OPN Deficiency Increases the Severity of Osteoarthritis Associated with Aberrant Chondrocyte Senescence and Apoptosis and Upregulates the Expression of Osteoarthritis-Associated Genes

الملخص EN

Objectives.

A recent work has reported that the elevated osteopontin (OPN) levels in the articular cartilage and synovial fluid are correlated with the progressive osteoarthritis (OA) joint damage, and OPN has a protective effect against OA by suppressing the expressions of OA-associated genes.

The present study examined whether the OPN deficiency was susceptible to OA through the regulation of chondrocyte senescence and apoptosis and the expressions of OA-associated genes.

Methods.

The mRNA levels of COL2A1 and OPN were compared between human OA chondrocytes and normal chondrocytes.

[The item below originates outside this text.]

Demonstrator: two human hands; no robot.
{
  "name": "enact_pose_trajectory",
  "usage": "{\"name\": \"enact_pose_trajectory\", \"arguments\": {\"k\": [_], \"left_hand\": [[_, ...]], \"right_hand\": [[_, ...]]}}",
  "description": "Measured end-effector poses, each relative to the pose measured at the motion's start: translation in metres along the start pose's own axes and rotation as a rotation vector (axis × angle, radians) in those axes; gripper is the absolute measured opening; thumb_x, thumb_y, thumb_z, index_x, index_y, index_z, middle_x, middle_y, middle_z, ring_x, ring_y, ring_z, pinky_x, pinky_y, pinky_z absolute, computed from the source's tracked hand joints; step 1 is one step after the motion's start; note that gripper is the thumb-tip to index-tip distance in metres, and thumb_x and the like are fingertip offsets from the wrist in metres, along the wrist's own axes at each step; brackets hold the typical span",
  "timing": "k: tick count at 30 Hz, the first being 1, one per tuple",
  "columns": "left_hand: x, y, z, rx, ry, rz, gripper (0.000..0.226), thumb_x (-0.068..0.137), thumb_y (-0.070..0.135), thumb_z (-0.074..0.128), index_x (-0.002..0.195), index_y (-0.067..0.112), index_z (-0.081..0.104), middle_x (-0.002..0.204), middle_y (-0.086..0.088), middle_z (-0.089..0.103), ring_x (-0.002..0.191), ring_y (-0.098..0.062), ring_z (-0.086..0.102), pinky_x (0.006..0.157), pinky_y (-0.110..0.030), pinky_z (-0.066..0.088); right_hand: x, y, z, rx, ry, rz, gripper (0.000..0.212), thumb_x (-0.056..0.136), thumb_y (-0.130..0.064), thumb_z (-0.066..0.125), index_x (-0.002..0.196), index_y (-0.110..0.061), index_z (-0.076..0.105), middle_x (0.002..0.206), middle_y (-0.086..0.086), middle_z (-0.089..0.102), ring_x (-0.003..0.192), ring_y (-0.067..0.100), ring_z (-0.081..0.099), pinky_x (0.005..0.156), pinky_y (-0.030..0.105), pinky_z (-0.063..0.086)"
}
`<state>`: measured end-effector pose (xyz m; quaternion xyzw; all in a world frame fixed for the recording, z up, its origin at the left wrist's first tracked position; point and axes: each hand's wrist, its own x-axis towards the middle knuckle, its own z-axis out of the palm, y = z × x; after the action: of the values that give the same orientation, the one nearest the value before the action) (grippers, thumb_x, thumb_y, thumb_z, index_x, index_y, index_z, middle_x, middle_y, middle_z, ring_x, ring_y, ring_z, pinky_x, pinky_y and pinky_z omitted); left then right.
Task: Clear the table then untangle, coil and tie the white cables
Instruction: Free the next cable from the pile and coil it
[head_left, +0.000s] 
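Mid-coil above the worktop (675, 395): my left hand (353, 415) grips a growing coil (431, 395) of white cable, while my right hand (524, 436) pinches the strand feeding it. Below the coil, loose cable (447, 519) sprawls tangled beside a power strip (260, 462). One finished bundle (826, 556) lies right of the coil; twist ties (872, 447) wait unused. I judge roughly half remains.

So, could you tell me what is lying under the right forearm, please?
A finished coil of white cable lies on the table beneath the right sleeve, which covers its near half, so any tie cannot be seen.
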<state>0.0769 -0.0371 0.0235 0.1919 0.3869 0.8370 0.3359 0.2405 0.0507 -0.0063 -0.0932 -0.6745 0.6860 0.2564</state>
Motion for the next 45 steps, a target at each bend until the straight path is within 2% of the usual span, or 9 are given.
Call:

The effects of OPN siRNA on the SA-β-Gal expressions and the percentage of apoptotic chondrocytes were examined by using SA-β-Gal staining and apoptosis assay, and the effects on the expressions of COL2A1 and OA-associated genes (COL10A1, IL-1β, TNF-ɑ, MMP-13, and ADAMTS5) were examined by western blot analysis and quantitative real-time RT-PCR.

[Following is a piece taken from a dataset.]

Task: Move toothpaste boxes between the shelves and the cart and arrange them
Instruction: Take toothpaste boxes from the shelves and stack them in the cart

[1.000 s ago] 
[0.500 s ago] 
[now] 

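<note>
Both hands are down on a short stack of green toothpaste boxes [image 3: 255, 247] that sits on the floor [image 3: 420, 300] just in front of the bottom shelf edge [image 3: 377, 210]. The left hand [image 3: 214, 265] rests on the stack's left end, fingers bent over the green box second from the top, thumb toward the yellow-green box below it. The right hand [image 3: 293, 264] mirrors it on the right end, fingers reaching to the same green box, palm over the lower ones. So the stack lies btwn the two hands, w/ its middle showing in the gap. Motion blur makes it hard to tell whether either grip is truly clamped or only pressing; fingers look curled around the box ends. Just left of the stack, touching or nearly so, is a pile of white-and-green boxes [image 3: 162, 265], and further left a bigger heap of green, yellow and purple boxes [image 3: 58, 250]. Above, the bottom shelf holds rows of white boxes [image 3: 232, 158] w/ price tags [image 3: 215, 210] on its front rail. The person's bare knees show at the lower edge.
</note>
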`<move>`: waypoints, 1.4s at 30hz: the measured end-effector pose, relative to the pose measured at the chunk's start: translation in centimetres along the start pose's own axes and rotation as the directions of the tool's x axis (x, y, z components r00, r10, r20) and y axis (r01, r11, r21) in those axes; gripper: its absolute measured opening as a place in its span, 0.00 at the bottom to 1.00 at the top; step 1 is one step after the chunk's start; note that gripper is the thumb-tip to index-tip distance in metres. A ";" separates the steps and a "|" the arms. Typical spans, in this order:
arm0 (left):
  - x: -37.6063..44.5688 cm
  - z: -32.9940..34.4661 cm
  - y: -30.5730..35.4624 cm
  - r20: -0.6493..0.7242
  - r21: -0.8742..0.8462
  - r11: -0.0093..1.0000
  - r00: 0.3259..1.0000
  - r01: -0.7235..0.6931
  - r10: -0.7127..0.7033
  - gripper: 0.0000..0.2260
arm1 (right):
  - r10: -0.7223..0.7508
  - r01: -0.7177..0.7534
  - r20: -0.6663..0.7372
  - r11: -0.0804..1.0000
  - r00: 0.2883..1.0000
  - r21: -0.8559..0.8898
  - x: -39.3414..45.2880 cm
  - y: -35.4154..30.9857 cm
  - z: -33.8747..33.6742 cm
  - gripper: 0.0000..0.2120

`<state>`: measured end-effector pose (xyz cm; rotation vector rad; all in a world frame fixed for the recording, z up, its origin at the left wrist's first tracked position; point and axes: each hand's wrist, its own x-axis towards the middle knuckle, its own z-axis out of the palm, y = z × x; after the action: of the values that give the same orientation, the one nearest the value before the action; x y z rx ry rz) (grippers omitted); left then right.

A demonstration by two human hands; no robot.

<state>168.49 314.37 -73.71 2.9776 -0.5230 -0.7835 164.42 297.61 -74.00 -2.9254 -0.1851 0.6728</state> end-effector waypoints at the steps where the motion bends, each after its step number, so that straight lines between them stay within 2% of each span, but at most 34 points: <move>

Furthermore, an in vivo OA model was established to examine the effects of OPN siRNA on the senescence and apoptosis of OA chondrocytes and the expressions of OA-associated genes.

Results.

The mRNA levels of COL2A1 and OPN were decreased in knee OA chondrocytes in comparison with those in normal chondrocytes.

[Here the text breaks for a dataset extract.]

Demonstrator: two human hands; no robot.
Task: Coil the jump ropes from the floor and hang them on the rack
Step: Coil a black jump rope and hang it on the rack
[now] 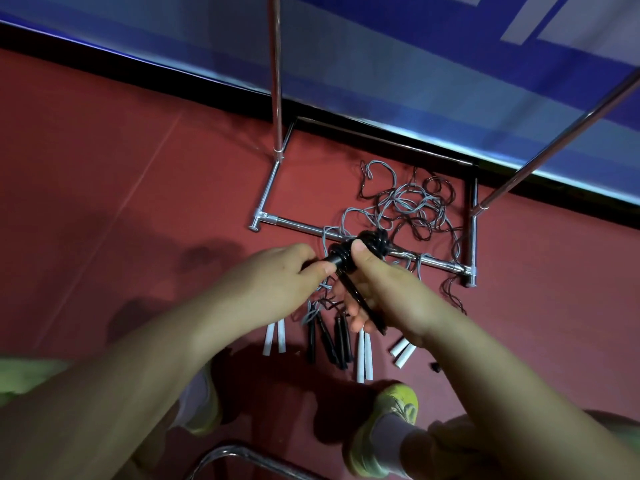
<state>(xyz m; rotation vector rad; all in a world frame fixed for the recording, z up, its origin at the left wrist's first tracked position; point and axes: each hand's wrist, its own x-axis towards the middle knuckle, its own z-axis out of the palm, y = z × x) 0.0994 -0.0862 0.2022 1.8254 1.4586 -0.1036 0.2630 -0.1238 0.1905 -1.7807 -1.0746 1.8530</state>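
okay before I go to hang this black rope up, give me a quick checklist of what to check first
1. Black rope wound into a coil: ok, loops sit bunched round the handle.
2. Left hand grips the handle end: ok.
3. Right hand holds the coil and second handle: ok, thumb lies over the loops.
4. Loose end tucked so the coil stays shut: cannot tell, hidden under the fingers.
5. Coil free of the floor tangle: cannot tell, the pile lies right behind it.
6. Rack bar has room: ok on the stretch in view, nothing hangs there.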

The OPN deficiency enhanced the senescence and apoptosis of OA chondrocytes and increased the expressions of COL10A1, IL-1β, TNF-ɑ, MMP-13, and ADAMTS5 but decreased the expression of COL2A1.

Meanwhile, OPN deficiency could result in severe, accelerated OA in vivo, which was also associated with enhanced senescence and apoptosis of chondrocytes and elevated expressions of OA-associated genes.

Conclusions.

The findings of this study suggest that the OPN deficiency can result in accelerated OA, which is associated with enhanced senescence and apoptosis of OA chondrocytes and the upregulated expressions of OA-associated genes.